==== Data listing

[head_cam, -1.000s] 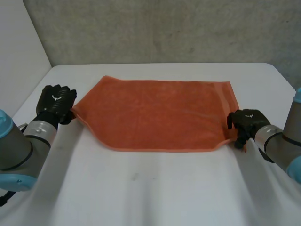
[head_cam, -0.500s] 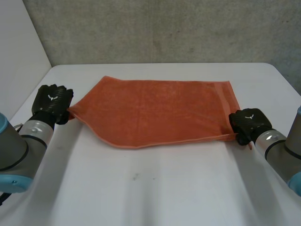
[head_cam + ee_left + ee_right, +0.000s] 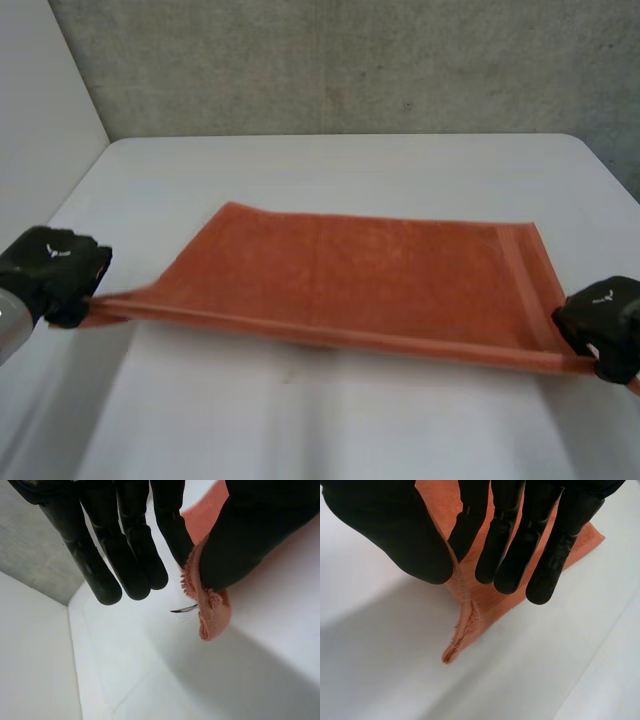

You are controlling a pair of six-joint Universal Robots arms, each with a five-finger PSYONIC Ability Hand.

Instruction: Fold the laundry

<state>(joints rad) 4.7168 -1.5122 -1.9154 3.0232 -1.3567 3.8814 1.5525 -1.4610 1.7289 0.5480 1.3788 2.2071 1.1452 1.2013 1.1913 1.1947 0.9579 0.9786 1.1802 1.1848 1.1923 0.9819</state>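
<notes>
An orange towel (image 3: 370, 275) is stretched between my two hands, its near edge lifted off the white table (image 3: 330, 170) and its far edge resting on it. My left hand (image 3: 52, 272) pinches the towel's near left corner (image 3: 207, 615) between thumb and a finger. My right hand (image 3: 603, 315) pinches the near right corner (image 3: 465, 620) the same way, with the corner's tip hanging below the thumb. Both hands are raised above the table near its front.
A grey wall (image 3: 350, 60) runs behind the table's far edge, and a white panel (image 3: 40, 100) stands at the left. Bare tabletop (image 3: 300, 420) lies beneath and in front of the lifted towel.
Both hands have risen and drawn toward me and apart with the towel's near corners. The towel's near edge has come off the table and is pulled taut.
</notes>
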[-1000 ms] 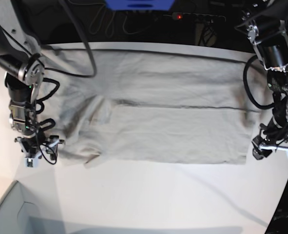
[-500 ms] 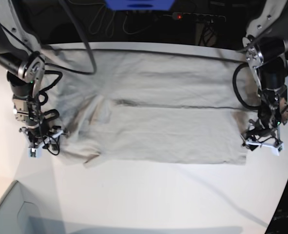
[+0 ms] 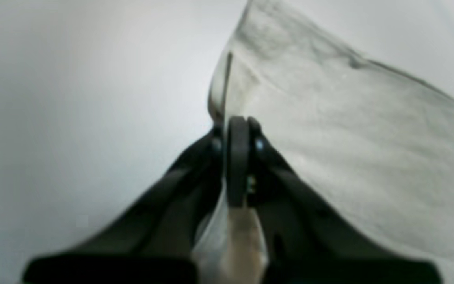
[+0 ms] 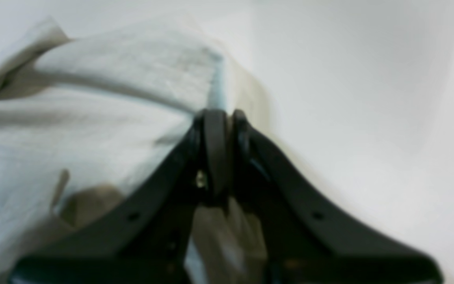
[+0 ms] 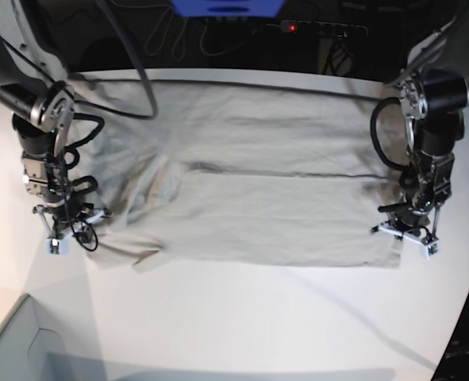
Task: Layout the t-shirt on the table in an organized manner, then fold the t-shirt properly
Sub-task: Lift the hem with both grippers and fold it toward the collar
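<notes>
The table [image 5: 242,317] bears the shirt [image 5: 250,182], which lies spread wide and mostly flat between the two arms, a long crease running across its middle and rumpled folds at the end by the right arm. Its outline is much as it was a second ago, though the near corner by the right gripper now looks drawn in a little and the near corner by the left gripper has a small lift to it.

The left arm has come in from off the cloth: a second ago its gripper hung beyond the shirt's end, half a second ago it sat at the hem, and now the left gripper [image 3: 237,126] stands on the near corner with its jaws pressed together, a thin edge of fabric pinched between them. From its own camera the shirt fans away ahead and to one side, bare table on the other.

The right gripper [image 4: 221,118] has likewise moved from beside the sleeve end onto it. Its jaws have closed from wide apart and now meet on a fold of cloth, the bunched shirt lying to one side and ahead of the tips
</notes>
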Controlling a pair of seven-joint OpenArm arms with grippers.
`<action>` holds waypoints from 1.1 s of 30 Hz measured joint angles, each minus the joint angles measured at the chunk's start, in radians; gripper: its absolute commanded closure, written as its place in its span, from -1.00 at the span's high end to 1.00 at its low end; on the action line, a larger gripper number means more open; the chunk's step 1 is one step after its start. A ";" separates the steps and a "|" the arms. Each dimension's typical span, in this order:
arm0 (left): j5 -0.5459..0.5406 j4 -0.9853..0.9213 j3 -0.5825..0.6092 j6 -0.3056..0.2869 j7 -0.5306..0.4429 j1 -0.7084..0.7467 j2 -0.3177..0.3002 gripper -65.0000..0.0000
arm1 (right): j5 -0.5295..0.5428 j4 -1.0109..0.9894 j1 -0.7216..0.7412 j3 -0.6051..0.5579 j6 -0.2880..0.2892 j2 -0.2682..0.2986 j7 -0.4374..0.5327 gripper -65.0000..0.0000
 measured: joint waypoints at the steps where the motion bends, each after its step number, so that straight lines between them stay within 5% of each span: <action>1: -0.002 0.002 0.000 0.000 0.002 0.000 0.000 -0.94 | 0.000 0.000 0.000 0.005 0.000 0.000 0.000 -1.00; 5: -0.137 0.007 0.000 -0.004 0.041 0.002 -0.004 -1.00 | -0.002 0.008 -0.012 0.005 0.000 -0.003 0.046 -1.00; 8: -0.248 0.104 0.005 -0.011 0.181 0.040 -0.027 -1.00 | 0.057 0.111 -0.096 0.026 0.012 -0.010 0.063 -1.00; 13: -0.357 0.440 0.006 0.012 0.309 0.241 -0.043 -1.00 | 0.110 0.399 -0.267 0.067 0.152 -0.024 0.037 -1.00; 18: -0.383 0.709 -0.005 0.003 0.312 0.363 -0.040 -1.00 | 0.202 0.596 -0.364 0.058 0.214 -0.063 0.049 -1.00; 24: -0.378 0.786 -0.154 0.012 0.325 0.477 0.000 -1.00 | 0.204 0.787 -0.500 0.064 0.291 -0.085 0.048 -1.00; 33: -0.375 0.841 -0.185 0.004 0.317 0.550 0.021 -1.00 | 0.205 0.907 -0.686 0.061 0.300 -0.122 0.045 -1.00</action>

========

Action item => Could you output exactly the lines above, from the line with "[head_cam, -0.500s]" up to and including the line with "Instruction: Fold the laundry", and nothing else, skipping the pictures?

Exercise response =>
[head_cam, -0.500s] 
[head_cam + ee_left + ee_right, +0.000s] 

You are controlling a pair of six-joint Universal Robots arms, each with a five-finger PSYONIC Ability Hand.

Instruction: Fold the laundry

The exercise requires no more work.